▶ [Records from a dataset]
- - - -
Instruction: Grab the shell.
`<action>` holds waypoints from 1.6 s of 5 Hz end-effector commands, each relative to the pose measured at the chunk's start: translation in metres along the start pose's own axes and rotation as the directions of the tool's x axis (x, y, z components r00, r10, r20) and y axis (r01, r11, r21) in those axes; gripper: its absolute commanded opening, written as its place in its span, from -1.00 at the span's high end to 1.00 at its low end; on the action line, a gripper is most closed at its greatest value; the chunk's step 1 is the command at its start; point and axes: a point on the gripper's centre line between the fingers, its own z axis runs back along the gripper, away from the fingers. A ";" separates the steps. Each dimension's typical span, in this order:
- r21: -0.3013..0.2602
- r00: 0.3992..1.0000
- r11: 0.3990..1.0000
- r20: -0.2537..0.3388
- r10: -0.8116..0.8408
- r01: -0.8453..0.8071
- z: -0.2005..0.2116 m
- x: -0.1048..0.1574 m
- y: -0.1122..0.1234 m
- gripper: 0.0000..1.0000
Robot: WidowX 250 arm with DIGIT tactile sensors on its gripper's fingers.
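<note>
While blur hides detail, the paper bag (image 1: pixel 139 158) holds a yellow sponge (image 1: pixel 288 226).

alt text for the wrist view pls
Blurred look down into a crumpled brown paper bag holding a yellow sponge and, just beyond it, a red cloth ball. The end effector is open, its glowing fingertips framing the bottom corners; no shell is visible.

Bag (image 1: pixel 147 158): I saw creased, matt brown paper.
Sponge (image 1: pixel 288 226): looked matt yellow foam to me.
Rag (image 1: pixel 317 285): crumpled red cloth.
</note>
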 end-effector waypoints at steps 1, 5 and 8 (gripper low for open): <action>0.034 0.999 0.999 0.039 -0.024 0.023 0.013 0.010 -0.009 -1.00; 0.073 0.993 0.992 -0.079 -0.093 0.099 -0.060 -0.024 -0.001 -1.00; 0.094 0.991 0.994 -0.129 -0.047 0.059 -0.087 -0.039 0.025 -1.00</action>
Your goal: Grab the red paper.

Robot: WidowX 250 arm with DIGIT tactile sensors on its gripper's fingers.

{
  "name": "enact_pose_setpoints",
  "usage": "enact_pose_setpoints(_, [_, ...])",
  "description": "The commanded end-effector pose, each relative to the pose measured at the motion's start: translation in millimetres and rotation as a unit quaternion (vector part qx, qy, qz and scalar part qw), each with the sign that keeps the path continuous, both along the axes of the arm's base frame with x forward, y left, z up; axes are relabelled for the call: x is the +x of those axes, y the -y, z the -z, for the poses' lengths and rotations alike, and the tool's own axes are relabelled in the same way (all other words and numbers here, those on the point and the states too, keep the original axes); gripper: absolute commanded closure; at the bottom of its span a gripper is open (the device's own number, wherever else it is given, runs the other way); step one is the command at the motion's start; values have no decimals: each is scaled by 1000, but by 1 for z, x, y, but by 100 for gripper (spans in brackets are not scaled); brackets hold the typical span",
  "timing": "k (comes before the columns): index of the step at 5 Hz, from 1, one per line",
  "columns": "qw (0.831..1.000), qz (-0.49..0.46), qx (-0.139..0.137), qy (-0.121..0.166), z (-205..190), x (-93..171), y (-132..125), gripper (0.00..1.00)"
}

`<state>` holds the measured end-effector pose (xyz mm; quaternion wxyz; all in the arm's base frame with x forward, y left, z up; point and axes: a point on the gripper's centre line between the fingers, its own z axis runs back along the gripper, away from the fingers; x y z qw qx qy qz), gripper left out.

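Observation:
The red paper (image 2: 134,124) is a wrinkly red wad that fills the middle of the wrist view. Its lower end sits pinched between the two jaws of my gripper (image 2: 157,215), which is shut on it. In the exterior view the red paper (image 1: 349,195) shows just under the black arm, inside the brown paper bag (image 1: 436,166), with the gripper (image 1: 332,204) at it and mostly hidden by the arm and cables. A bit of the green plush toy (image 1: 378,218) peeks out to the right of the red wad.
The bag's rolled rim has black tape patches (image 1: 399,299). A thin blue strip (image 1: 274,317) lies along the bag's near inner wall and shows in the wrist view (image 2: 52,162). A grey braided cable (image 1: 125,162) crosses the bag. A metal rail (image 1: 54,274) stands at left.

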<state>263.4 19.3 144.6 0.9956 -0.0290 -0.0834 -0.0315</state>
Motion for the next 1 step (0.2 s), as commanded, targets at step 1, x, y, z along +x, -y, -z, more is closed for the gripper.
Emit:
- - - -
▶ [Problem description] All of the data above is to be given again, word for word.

▶ [Problem solution]
Instruction: Grab the shell.
`<action>` holds waypoints from 1.6 s of 5 Hz end-effector commands, each relative to the pose measured at the chunk's start: translation in metres along the start pose's own axes and rotation as the directions of the tool's x axis (x, y, z components r00, r10, r20) and y axis (r01, r11, r21) in those axes; gripper: its absolute commanded opening, written as its place in its span, from -1.00 at the span's high end to 1.00 at its low end; on the action line, a gripper is most closed at its greatest value; the chunk's step 1 is the command at its start; point and axes: a point on the gripper's centre line between the fingers, its own z axis runs back along the gripper, away from the fingers. A ";" separates the steps. Each dimension's typical span, in this order:
- r21: -0.3013..0.2602
- r00: 0.3992..1.0000
- r11: 0.3990..1.0000
- r20: -0.2537..0.3388
- r10: -0.8116..0.8408
- r01: -0.8453..0.8071
- z: -0.2005..0.2116 m
- x: -0.1048..0.1574 m
- y: -0.1122..0.1234 m
- gripper: 0.0000..1.0000
Robot: WidowX 250 arm with DIGIT tactile sensors on its gripper's fingers.
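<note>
While blur hides detail, the paper bag (image 1: pixel 139 158) holds a yellow sponge (image 1: pixel 288 226).

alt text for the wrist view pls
Blurred look down into a crumpled brown paper bag holding a yellow sponge and, just beyond it, a red cloth ball. The end effector is open, its glowing fingertips framing the bottom corners; no shell is visible.

Bag (image 1: pixel 147 158): I saw creased, matt brown paper.
Sponge (image 1: pixel 288 226): looked matt yellow foam to me.
Rag (image 1: pixel 317 285): crumpled red cloth.
</note>
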 end-effector waypoints at steps 1, 5 and 8 (gripper low for open): <action>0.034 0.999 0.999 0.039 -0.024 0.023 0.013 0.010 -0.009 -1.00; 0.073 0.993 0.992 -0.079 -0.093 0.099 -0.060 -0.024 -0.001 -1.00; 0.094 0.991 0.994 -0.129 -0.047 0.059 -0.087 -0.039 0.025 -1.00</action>
Your goal: Grab the red paper.

Robot: WidowX 250 arm with DIGIT tactile sensors on its gripper's fingers.

{
  "name": "enact_pose_setpoints",
  "usage": "enact_pose_setpoints(_, [_, ...])",
  "description": "The commanded end-effector pose, each relative to the pose measured at the motion's start: translation in millimetres and rotation as a unit quaternion (vector part qx, qy, qz and scalar part qw), each with the sign that keeps the path continuous, both along the axes of the arm's base frame with x forward, y left, z up; axes are relabelled for the call: x is the +x of those axes, y the -y, z the -z, for the poses' lengths and rotations alike, and the tool's own axes are relabelled in the same way (all other words and numbers here, those on the point and the states too, keep the original axes); gripper: absolute commanded closure; at the bottom of its span a gripper is open (the device's own number, wherever else it is given, runs the other way); step one is the command at the motion's start; values have no decimals: each is scaled by 1000, but by 1 for z, x, y, but by 100 for gripper (spans in brackets are not scaled); brackets hold the typical span",
  "timing": "k (comes before the columns): index of the step at 5 Hz, from 1, one per line",
  "columns": "qw (0.831..1.000), qz (-0.49..0.46), qx (-0.139..0.137), qy (-0.121..0.166), z (-205..190), x (-93..171), y (-132..125), gripper (0.00..1.00)"
}

`<state>` holds the measured end-effector pose (xyz mm; quaternion wxyz; all in the arm's base frame with x forward, y left, z up; point and axes: a point on the gripper's centre line between the fingers, its own z axis runs back along the gripper, away from the fingers; x y z qw qx qy qz), gripper left out.

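Observation:
The red paper (image 2: 134,124) is a wrinkly red wad that fills the middle of the wrist view. Its lower end sits pinched between the two jaws of my gripper (image 2: 157,215), which is shut on it. In the exterior view the red paper (image 1: 349,195) shows just under the black arm, inside the brown paper bag (image 1: 436,166), with the gripper (image 1: 332,204) at it and mostly hidden by the arm and cables. A bit of the green plush toy (image 1: 378,218) peeks out to the right of the red wad.
The bag's rolled rim has black tape patches (image 1: 399,299). A thin blue strip (image 1: 274,317) lies along the bag's near inner wall and shows in the wrist view (image 2: 52,162). A grey braided cable (image 1: 125,162) crosses the bag. A metal rail (image 1: 54,274) stands at left.
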
<state>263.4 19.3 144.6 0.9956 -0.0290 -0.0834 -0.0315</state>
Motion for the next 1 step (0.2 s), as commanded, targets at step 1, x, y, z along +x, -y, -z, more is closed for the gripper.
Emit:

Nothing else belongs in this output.